BEGIN

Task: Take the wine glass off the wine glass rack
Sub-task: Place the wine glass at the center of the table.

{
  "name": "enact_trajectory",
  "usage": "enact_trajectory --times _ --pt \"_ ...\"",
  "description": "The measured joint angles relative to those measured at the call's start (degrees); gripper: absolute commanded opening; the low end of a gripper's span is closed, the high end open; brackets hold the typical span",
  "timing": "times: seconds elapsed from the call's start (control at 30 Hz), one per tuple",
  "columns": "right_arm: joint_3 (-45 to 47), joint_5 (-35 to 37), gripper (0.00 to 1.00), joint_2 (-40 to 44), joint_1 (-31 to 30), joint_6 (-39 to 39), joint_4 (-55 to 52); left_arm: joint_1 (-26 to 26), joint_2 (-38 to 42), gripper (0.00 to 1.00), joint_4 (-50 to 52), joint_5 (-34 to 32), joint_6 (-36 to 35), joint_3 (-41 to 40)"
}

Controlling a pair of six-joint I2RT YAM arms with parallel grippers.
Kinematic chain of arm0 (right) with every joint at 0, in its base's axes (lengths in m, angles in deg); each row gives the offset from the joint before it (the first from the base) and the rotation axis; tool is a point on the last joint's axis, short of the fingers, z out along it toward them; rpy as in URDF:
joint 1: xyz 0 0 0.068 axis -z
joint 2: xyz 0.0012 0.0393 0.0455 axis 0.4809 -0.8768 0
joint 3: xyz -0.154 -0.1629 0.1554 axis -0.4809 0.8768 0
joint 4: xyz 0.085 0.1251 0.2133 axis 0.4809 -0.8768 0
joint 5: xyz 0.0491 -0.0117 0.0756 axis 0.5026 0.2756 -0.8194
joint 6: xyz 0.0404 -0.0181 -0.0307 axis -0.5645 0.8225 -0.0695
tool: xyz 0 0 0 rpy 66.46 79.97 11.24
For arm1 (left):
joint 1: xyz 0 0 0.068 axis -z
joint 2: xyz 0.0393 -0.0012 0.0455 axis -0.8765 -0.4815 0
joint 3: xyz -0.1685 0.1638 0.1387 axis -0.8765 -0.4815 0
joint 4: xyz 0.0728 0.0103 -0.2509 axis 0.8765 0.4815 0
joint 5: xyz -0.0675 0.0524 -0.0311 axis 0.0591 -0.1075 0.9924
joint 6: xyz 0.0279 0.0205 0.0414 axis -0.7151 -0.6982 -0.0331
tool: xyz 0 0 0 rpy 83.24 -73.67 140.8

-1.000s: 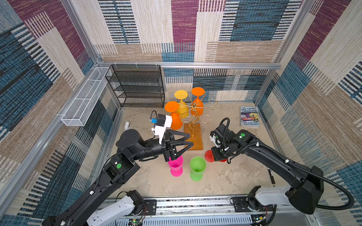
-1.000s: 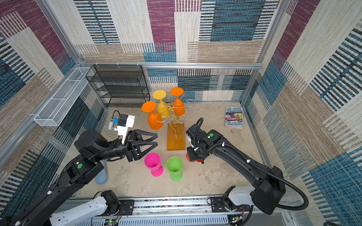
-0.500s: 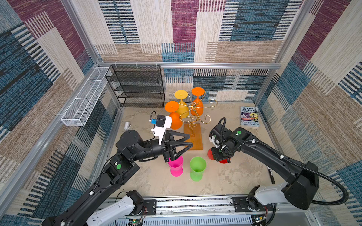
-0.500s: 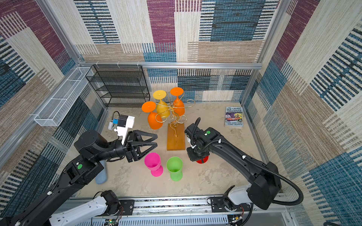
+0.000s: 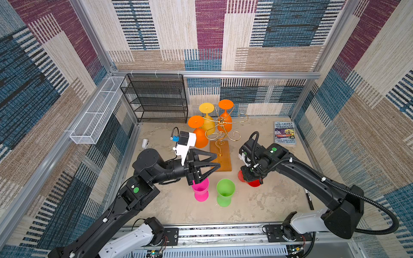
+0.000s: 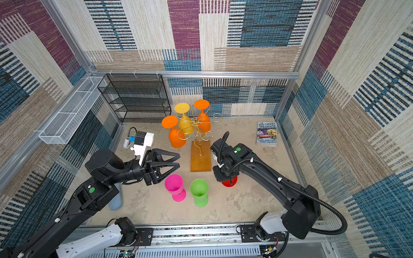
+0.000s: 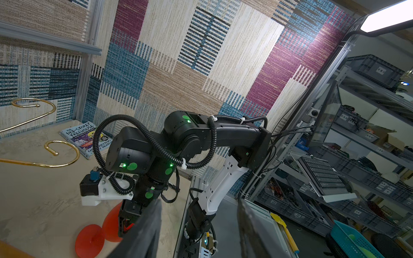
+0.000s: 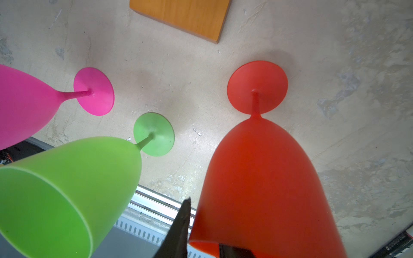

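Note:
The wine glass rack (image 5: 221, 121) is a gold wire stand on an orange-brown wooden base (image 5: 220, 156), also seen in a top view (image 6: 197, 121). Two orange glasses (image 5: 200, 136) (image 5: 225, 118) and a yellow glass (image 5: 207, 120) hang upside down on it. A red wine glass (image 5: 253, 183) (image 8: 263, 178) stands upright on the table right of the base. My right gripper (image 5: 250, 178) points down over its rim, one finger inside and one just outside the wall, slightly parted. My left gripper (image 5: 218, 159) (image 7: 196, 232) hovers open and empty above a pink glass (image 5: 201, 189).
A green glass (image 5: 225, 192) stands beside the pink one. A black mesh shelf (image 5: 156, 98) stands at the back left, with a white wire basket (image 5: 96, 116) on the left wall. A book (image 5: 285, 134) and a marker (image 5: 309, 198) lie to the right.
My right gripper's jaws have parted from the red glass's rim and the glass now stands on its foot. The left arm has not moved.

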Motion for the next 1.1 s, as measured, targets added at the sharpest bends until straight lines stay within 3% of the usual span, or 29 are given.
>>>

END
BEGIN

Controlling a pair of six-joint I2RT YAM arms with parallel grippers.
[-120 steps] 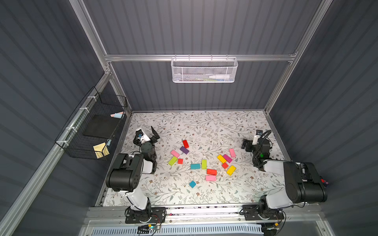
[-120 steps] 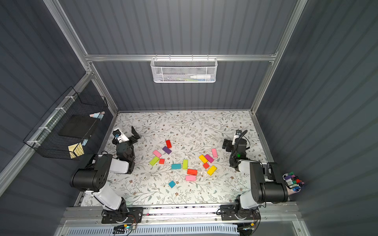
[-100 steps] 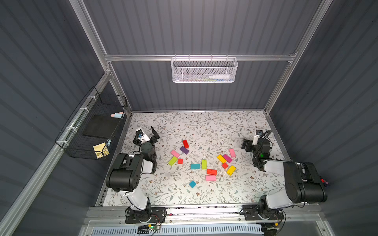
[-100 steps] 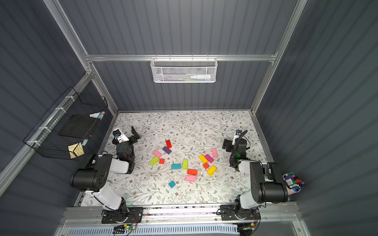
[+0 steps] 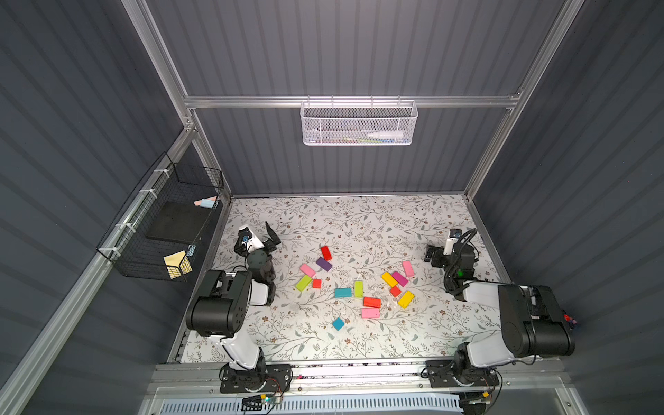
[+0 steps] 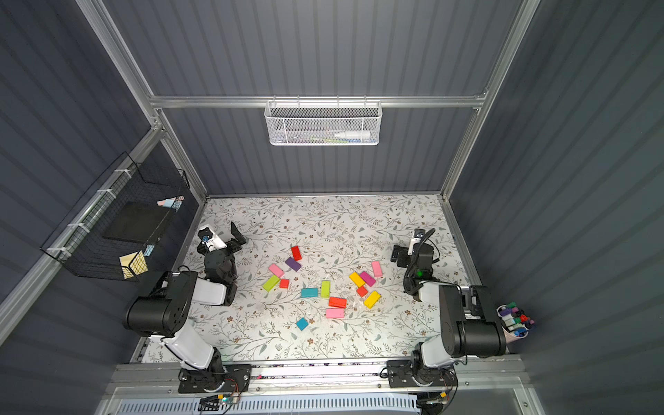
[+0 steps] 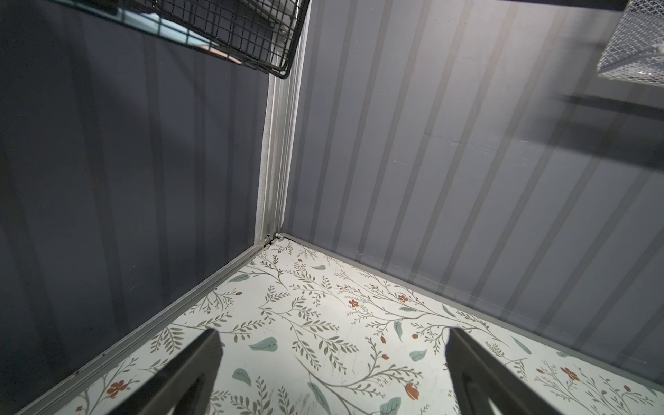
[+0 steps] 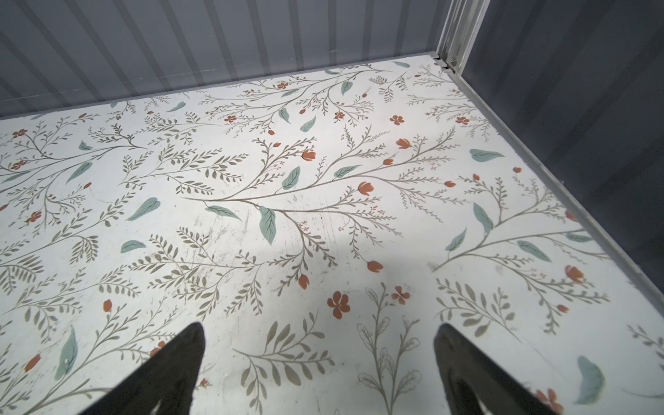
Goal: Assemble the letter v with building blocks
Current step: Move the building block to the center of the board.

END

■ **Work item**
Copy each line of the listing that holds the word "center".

■ **Answer for this exercise**
Sub-task: Place the wine glass at the center of the table.
Current step: Move the building block to the center of the board.

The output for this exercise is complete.